### What you have to do
If an entry includes an image, drop the image and copy the rest verbatim.

(Data entries)
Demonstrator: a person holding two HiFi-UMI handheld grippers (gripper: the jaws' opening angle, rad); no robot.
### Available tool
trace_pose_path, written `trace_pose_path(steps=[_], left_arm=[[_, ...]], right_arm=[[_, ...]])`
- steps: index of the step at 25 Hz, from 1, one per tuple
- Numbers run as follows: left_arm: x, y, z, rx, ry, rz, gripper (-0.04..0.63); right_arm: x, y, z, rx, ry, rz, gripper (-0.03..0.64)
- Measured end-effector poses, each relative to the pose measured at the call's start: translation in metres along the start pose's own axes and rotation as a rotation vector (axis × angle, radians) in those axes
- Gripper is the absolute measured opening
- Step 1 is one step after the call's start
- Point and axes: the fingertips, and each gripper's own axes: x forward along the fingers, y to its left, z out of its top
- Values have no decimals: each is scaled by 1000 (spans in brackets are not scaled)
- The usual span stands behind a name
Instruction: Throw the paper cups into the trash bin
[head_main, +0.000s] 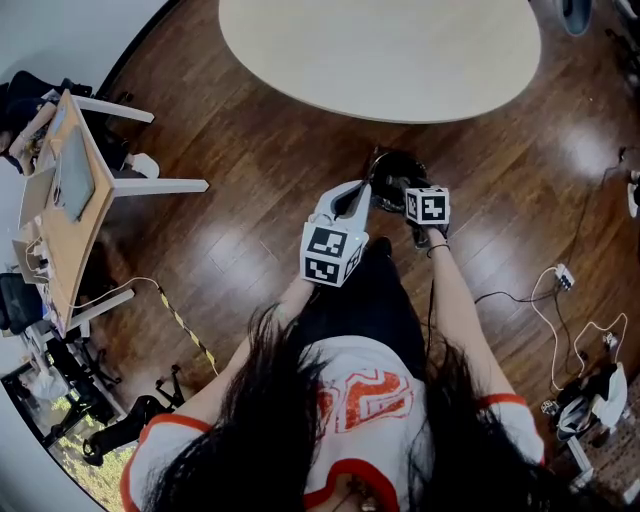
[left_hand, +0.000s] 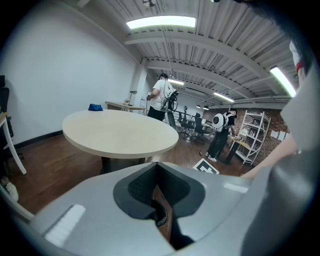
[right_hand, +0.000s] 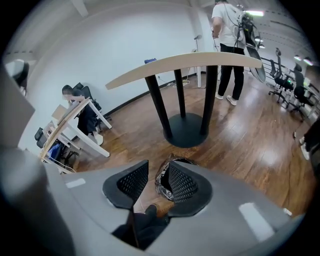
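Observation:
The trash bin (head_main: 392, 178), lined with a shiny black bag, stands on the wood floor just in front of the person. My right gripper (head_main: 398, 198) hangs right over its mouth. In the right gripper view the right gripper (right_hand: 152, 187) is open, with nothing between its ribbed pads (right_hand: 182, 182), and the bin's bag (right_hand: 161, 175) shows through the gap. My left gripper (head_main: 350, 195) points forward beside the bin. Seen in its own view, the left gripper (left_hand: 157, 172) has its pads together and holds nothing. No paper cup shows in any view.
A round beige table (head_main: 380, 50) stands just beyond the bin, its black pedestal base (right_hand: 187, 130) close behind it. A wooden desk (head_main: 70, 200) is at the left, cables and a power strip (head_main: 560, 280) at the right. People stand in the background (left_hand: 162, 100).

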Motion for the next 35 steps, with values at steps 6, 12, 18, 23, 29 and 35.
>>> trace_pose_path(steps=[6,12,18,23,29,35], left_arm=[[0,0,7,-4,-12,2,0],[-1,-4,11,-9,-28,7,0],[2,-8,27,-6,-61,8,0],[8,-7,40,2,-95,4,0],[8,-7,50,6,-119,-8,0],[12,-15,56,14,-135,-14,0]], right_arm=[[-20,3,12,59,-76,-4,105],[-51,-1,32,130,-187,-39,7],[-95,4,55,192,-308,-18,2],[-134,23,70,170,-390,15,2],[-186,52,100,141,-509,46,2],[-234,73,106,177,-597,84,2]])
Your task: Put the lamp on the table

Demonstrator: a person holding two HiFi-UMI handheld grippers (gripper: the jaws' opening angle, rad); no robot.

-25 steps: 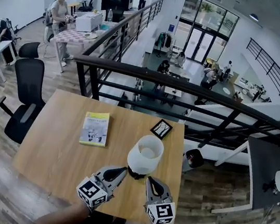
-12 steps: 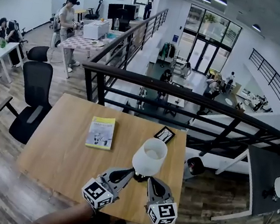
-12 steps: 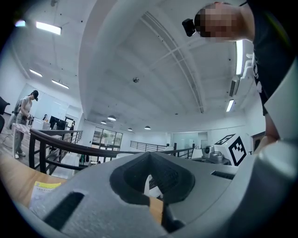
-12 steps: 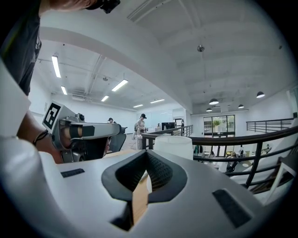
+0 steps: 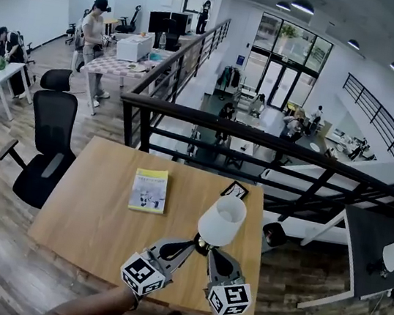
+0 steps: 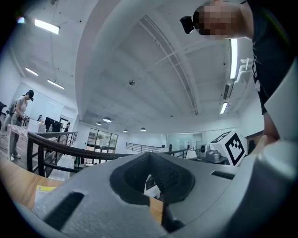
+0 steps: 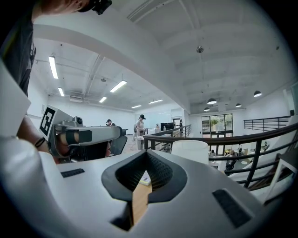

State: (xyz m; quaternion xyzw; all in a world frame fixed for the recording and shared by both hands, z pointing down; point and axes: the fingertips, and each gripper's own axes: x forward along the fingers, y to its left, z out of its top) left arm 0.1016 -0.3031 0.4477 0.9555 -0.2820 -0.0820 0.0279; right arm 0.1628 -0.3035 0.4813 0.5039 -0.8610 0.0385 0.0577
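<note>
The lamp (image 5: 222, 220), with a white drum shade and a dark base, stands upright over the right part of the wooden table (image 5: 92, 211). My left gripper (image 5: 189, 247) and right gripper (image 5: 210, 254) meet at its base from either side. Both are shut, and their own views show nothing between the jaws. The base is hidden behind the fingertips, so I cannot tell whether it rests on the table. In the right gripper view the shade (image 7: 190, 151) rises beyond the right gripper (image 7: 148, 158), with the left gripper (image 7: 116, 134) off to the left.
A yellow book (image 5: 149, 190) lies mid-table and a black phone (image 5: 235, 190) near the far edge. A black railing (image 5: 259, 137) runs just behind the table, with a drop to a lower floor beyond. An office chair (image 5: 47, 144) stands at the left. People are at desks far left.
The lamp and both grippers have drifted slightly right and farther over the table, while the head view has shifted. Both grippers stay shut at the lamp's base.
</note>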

### Output for this task
Demonstrator: a person holding two HiFi-UMI handheld grippers (gripper: the jaws' opening angle, rad); no robot.
### Available tool
trace_pose_path, written `trace_pose_path(steps=[_], left_arm=[[_, ...]], right_arm=[[_, ...]])`
- steps: index of the step at 25 Hz, from 1, one per tuple
- Numbers run as follows: left_arm: x, y, z, rx, ry, rz, gripper (-0.04..0.63); right_arm: x, y, z, rx, ry, rz, gripper (-0.03..0.64)
- Measured end-effector poses, each relative to the pose measured at the call's start: translation in metres along the start pose's own axes and rotation as a rotation vector (axis × angle, radians) in those axes
- Gripper is the absolute measured opening
- Step 1 is one step after the call's start
- Point and axes: the fingertips, and each gripper's own axes: x forward along the fingers, y to its left, z out of its top
- Values have no decimals: each is scaled by 1000 (spans in brackets are not scaled)
- The usual span stands behind a name
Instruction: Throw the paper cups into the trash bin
[head_main, +0.000s] 
[left_hand, +0.000s] 
[right_hand, +0.000s] 
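Observation:
The trash bin (head_main: 392, 178), lined with a shiny black bag, stands on the wood floor just in front of the person. My right gripper (head_main: 398, 198) hangs right over its mouth. In the right gripper view the right gripper (right_hand: 152, 187) is open, with nothing between its ribbed pads (right_hand: 182, 182), and the bin's bag (right_hand: 161, 175) shows through the gap. My left gripper (head_main: 350, 195) points forward beside the bin. Seen in its own view, the left gripper (left_hand: 157, 172) has its pads together and holds nothing. No paper cup shows in any view.
A round beige table (head_main: 380, 50) stands just beyond the bin, its black pedestal base (right_hand: 187, 130) close behind it. A wooden desk (head_main: 70, 200) is at the left, cables and a power strip (head_main: 560, 280) at the right. People stand in the background (left_hand: 162, 100).
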
Motion for the next 35 steps, with values at steps 6, 12, 18, 23, 29 and 35.
>>> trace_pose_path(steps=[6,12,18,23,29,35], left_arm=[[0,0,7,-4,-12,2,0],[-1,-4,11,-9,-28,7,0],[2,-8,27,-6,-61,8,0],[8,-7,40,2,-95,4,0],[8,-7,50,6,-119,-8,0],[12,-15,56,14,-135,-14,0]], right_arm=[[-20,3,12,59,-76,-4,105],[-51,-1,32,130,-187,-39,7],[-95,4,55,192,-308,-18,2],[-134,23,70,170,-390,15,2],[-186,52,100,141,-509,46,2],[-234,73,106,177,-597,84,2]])
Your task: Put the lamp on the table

Demonstrator: a person holding two HiFi-UMI handheld grippers (gripper: the jaws' opening angle, rad); no robot.

-25 steps: 
-12 steps: 
-12 steps: 
-12 steps: 
+0 steps: 
+0 steps: 
+0 steps: 

State: (xyz m; quaternion xyzw; all in a world frame fixed for the recording and shared by both hands, z pointing down; point and axes: the fingertips, and each gripper's own axes: x forward along the fingers, y to its left, z out of its top) left arm 0.1016 -0.3031 0.4477 0.9555 -0.2820 -0.0820 0.0279; right arm 0.1628 -0.3035 0.4813 0.5039 -0.8610 0.0385 0.0577
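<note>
The lamp (image 5: 222, 220), with a white drum shade and a dark base, stands upright over the right part of the wooden table (image 5: 92, 211). My left gripper (image 5: 189, 247) and right gripper (image 5: 210, 254) meet at its base from either side. Both are shut, and their own views show nothing between the jaws. The base is hidden behind the fingertips, so I cannot tell whether it rests on the table. In the right gripper view the shade (image 7: 190, 151) rises beyond the right gripper (image 7: 148, 158), with the left gripper (image 7: 116, 134) off to the left.
A yellow book (image 5: 149, 190) lies mid-table and a black phone (image 5: 235, 190) near the far edge. A black railing (image 5: 259, 137) runs just behind the table, with a drop to a lower floor beyond. An office chair (image 5: 47, 144) stands at the left. People are at desks far left.
The lamp and both grippers have drifted slightly right and farther over the table, while the head view has shifted. Both grippers stay shut at the lamp's base.
</note>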

Nothing else is left to add to this answer.